Monday 26 April 2010

Roll up!

Monday 15 March
Canoa – San Vincente – Bahia – Jipyjapa – Montañita

The dog in my hotel sleeps outside my room. Which is cute, until it decides to bark all night, which is what it did tonight. So that was very annoying. But it is what it is, and I had places to go. Namely Montañita, about six hours south of Canoa.

Frankly I’m fearing travelling by bus in Bolivia, something that will happen in about a month’s time. I’ve heard some horrible stories on my trip so far. Plus there’s the usual factor of you don’t really know what’s going on. I first experienced this on the train from Bangkok to Surat Thani, where there was no way of knowing when I should get off for my stop. Luckily on that occasion I used some mime to work out from a local when to get off. But I comfort myself with the fact that thousands if not millions have done it before and still live to tell the tale*.

So other than the trip from Quito to San Vincente and the trip to the cash machine a few days ago, this was my first proper budget class bus journey. In my mind I had divided it up into six sections:

1. The bus from Canoa to San Vincente
2. The ferry from San Vincente to Bahia
3. The taxi from the ferry terminal to the bus station
4. The bus from Bahia to Jipyjapa
5. The bus from Jipyjapa to Montañita
6. Find a hostel to stay in

The first part was easy, I had done that before.

For the second part, I fortunately saw the ferry pier from the bus as we approached San Vincente so I knew roughly where I had to go.
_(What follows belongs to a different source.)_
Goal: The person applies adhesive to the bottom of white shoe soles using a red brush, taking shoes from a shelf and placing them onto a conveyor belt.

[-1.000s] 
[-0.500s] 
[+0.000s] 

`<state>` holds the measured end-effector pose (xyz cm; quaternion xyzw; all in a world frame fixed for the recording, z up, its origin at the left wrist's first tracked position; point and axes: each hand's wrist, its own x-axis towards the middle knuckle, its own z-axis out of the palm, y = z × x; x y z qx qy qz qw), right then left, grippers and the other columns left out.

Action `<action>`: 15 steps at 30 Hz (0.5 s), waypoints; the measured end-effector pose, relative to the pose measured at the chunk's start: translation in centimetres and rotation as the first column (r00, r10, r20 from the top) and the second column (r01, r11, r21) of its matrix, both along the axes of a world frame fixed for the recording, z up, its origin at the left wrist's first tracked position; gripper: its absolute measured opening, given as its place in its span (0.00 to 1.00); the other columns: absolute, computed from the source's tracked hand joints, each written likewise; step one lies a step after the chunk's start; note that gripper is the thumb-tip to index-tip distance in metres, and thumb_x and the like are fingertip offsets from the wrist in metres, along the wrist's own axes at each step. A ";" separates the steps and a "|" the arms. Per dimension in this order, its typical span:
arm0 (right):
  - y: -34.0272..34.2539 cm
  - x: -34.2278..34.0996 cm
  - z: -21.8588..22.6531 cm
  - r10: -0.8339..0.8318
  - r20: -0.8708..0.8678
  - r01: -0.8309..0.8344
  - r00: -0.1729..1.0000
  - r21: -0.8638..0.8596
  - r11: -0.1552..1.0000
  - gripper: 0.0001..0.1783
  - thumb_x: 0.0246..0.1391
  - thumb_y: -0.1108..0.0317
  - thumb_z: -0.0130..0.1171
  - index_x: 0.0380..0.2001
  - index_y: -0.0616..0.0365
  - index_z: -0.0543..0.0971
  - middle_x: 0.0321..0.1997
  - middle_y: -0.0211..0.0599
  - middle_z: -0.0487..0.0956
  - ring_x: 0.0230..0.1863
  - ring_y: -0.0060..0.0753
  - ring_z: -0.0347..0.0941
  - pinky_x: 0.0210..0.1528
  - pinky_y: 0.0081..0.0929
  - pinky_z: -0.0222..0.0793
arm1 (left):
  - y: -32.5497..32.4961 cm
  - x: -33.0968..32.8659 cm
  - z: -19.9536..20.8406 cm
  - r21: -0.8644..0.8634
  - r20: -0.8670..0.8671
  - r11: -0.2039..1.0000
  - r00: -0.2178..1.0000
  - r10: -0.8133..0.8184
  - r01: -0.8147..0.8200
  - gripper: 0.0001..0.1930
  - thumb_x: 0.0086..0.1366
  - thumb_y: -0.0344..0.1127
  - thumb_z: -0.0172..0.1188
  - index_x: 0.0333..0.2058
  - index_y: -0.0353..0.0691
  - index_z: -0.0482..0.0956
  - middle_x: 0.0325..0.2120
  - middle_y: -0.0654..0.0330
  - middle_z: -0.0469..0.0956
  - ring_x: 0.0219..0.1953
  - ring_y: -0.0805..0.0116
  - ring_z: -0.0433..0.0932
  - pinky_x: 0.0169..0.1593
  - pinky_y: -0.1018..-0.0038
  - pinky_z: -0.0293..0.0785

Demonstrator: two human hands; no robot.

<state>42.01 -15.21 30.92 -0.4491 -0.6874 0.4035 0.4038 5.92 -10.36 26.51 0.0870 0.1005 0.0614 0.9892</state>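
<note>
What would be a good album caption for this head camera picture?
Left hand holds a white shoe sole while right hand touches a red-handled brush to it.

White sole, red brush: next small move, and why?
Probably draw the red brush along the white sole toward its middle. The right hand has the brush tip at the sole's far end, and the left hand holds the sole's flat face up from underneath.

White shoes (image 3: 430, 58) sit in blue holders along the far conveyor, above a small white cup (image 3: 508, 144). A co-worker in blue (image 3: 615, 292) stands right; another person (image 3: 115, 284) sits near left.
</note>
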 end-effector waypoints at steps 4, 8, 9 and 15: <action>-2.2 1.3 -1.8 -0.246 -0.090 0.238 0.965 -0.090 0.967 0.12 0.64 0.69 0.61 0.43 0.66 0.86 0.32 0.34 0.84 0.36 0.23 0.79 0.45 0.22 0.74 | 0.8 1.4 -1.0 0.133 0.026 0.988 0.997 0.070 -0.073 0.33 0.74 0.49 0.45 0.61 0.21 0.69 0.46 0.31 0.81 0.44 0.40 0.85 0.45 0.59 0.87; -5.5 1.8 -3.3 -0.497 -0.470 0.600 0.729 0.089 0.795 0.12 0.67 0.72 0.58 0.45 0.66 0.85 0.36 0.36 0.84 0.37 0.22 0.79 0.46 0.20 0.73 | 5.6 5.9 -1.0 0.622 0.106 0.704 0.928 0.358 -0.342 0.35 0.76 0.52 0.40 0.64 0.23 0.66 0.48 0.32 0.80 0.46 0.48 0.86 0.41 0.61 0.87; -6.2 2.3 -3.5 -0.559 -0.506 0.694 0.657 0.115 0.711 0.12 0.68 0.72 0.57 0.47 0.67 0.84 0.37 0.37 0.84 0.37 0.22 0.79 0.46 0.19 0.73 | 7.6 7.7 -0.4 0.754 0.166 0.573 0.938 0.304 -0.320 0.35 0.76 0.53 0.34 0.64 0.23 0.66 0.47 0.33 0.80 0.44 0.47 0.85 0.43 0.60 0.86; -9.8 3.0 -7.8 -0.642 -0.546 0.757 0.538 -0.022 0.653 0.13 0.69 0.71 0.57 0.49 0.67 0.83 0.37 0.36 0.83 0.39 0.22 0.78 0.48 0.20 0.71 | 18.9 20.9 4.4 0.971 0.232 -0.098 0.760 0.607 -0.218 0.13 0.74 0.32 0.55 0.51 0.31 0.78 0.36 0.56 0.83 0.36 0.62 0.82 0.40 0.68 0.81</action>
I found it and despite the boat leaning over on one side quite dramatically we ferried across the Rio Chone successfully. They’re building a bridge at the moment, which is a good thing.

Once on the other side there were taxis but more excitingly cyclos waiting to take people away. I picked a cyclo and headed off into town at a leisurely pace. I could have used a cocktail. It seemed I had arrived in a good amount of time to catch the bus to Guayaquil via Jipyjapa, which was provident. Amusingly, Jipyjapa is pronounced “hippy happa” which makes it a fun-sounding town.

Again there was the issue of getting off at the right place and luckily the bus conductor helped me out on this occasion. The guy sitting next to me also wanted to help me out, but he got off at Puerto Viejo a couple of hours before, which wasn’t much use. I also realised that by sitting on the left (driver’s side) I couldn’t see the road signs, so sitting on the right might be a better policy from now on.

So anyway I had a lunch of biscuits and the conductor signalled me to leave when we arrived in Jipyjapa. We were at a basic road junction on the outskirts of the city, and I was wondering where I would find the bus to Montañita. Luckily as soon as I got off there was some guy frantically waving at me to get on his bus. I asked him in fluent Spanish “Montañita?” and he seemed to say something that looked like a positive response. So I got on.

The bus was packed and I had to stand along with the other late arrivals for the first hour or so. Slowly people filtered off and I had a seat soon enough. We seemed to wait for ages in Puerto Lopez but in due course we set off again and arrived in Montañita just before sunset.

I walked down the main street to the beach to see what hostels were there and some Australian guy helped me out. I took a room overlooking the sea. It was nicely turned out though the shower was small but was perfect for the first couple of nights.

So all in all it went very well. I chatted to the Australian couple and a German guy who was with them and ended up hanging out with the German guy that night. He even gave me the rest of his spaghetti which was nice, though it was all the same to him as he was leaving tomorrow and wouldn’t have been able to take it anyway.

He was called Johannes and came from the part of southern Germany that isn’t Bavaria – I didn’t know such places existed. He was half Romanian (“half gypsy” he said) and had a slightly crazy look about him, but in a good way. We were joined by an old, crazy Scottish guy and had some drinks. We had a good laugh and I did a pretty good Hitler impression and made jokes about Nazis which was fun (as in, testing the boundaries of bad taste - not as in an insulting way). We spoke to some Swedish girls which is always nice. He had a term for the squealing noise a dog makes when you step on it which was pretty funny – a “foot trumpet.”

*I am posting this in Peru having been through Bolivia and survived. The buses are better than Ecuador. It helps to pay more for the "tourist class" buses that don't have chickens on them.